In the 5th, photo, I alluded to the purposes of a pipe coming off the compressor casing. I presume that this is the continuation of that pipe, and the purpose of bleeding off the air is to provide Nacelle Anti Ice (NAI).
The starter motor is a pneumatically driven turbine. Under normal operations, the APU will supply a large volume flow rate of air at a medium pressure to the starter. This will spin the turbine in the starter. This is geared down to the output shaft of the starter.
This output shaft enters into the external gearbox. It then spins a gear train inside the gearbox which eventually turns drive shafts. These are the drive shafts between the engine core and external gearbox, and were mentioned in the 5th photo.
These drive shafts transmit torque to one of the spools in the engine which causes it to spin. This spinning spool will induce airflow through the core of the engine which will impinge on the compressor and turbine blades of the spools not driven by the starter. This airflow will eventually cause all the spools to spin.

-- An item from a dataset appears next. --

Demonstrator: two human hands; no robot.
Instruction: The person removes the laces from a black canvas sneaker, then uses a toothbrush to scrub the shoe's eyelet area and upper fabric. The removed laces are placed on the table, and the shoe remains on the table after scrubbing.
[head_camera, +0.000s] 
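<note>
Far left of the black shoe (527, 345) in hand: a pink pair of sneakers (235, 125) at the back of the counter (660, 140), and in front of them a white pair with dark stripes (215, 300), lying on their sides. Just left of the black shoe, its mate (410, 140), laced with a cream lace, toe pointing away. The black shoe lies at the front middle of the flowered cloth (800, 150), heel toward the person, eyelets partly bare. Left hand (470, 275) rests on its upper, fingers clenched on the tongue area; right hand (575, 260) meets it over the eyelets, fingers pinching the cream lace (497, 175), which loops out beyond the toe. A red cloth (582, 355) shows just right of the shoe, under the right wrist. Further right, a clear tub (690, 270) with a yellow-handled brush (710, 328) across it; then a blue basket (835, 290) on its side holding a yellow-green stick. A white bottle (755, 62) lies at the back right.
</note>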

Once a high enough "motoring" RPM is reached by each of the spools, fuel and ignition can be provided to fire up the engine.
The IDG is so named because on modern jetliners, the drive section is integrated with the generator section; with this arrangement constituting a single device. Earlier jetliners often had these items as separate devices, with the generator piggy-backed on to the drive section.
Modern aircraft electrical systems require the generator to deliver electric current with a certain, constant frequency. This is a difficult chore as the engines that drive the generators operate at many different speeds.
This is where the drive section comes in, the drive section delivers a constant output RPM to the generator no matter what the RPM of the input from the engine is. ( In reality of course, the output will vary within a narrow band, and the range of engine RPM inputs are from ground idle to maximum power ).
The drive section is basically two hydraulic pumps back to back. One is a tilting swash-plate design similar to the hydraulic pump discussed in photo 7. The other pump is also a swash-plate design, but the tilt of the swash-plate is fixed at some intermediate angle.
IIRC, the tilt-able pump is connected to the engine, whilst the fixed pump is connected to the generator, with a fluid circuit between the two pumps. The tilt-able pump adjusts itself via the tilt of the swash-plate, such that the flow rate of fluid it delivers to the fixed pump is just enough to spin the generator at the correct constant RPM.
Imagine an airliner on the runway waiting to take off. Its engines are at ground idle. The tilt-able pump would be at maximum tilt so as to deliver maximum fluid flow to the fixed pump. This would act as a gearing up mechanism to make up for the slow RPM of the engine.
When the pilot slams the throttle to maximum RPM, the swash plate of the tilt-able pump will reduce it's tilt to reduce the fluid flow to the fixed pump driving the generator.
At maximum engine RPM, the tilt of the swash plate of the tilt-able pump will be quite small, and thus, the engine driven pump will be delivering a relatively small flow rate of fluid to the fixed pump driving the generator. This would act as a gearing down mechanism to make up for the fast RPM of the engine.
If the system is designed and developed correctly, the engine driven pump will adjust itself in such a manner that the generator RPM will remain relatively constant even during the quick transition period from ground idle to take off power.
Well A.netters, that's it, I'm spent. Don't take what I just posted as gospel for the Trent 700, as I have very limited experience with this engine type. Most of my post is with respect to generic descriptions and my much greater experience with other engine types. I have also taken many liberties in my explanations. Nonetheless, most of it should apply in a broad sense to the T-700.
P.S. I'm having a hard time reconciling the beautifully graceful exterior of the T-700 with the warts and all innards. Surely a case of beauty being skin deep?